What you need to do:
The answer is to be the data that follows, transcribed exactly, minus its pictures.

Data excerpt:
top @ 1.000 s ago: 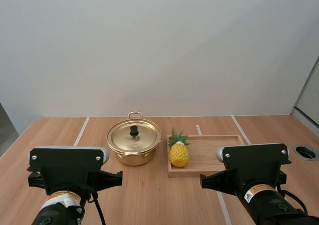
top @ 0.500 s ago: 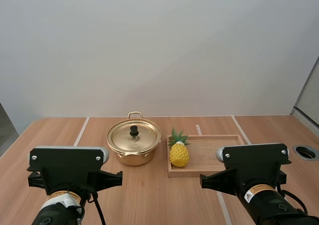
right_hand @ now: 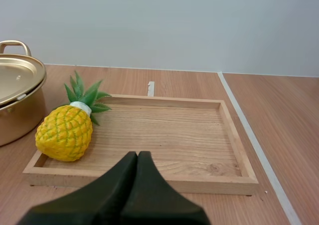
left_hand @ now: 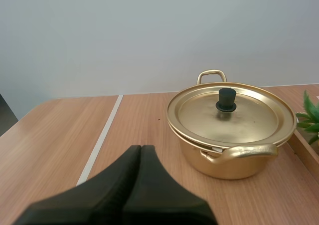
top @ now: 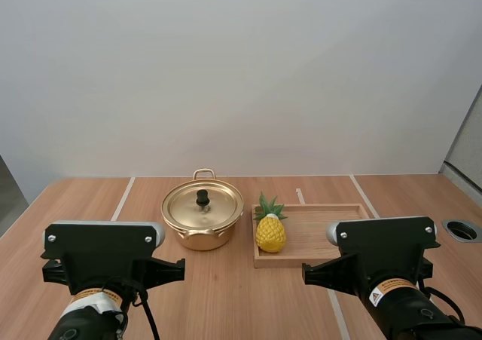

Task output:
top @ 1.000 s ago: 
top @ 0.500 s ago: 
right_hand @ now: 
left_hand @ now: 
top @ now: 

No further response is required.